Architecture for education
Country Life UK|April 28, 2021
To mark the 150th anniversary of the foundation of Newnham College and the arrival of women scholars in Cambridge, Kathryn Ferry examines the distinctive style of the college buildings
Kathryn Ferry
Architecture for education

Newnham College, Cambridge University The Principal and Fellows of Newnham College

PEGGY GLADSTONE arrived at Newnham College to study Sanskrit in autumn 1921. That women such as her were still not entirely welcome at Cambridge, she recalled, was made apparent only weeks later, when, in October, a mob of male undergraduates tried to break down the college gates using a handcart for a battering ram. Later that term, scared by the flash of a torch outside her ground-floor room, Peggy made a frantic dash to the topmost room of the Pfeiffer Tower, where a fellow student calmed her nerves: ‘When she let me in I exclaimed that we were invaded, that we should all be raped, murdered, etc... She produced the standard Newnham hospitality which was cocoa and biscuits...and said: “If he gets up here I will offer him some cocoa.”’
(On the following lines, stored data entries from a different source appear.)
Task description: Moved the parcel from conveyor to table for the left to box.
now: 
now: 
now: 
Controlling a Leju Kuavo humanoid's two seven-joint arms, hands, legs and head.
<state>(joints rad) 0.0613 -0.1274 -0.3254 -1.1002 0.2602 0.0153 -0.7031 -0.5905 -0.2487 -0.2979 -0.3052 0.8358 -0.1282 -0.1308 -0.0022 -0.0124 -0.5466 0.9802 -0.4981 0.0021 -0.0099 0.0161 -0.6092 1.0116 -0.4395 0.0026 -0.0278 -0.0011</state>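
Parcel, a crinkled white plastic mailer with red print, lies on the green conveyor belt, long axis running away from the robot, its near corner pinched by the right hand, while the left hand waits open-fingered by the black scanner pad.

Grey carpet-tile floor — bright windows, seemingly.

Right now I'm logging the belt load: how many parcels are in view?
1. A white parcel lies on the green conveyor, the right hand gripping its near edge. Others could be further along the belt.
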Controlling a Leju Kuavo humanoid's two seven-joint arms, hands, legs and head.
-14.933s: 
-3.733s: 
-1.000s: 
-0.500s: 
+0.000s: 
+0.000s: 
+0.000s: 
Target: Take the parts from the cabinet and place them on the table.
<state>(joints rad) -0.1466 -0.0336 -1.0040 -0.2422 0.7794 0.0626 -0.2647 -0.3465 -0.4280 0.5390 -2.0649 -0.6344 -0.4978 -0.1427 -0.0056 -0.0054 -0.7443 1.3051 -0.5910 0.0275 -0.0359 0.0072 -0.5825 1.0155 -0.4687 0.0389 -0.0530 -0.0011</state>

That cup of cocoa is a nice analogy for Newnham’s buildings, which are warm, friendly and cheerful to behold. Mark Girouard rated them among ‘the most convincing and delightful examples of the “Queen Anne” style in existence’ (COUNTRY LIFE, December 16, 1971). They were also some of the earliest, making the designs for them by Basil Champneys (1842–1935) as groundbreaking as the female students for whom they were created. From the safety of Newnham’s architectural embrace, generations of women broke down educational boundaries, among them Peggy Gladstone, who went on to become the first Cambridge woman to take first-class honours in both parts of the Oriental languages tripos.

This story is from the April 28, 2021 edition of Country Life UK.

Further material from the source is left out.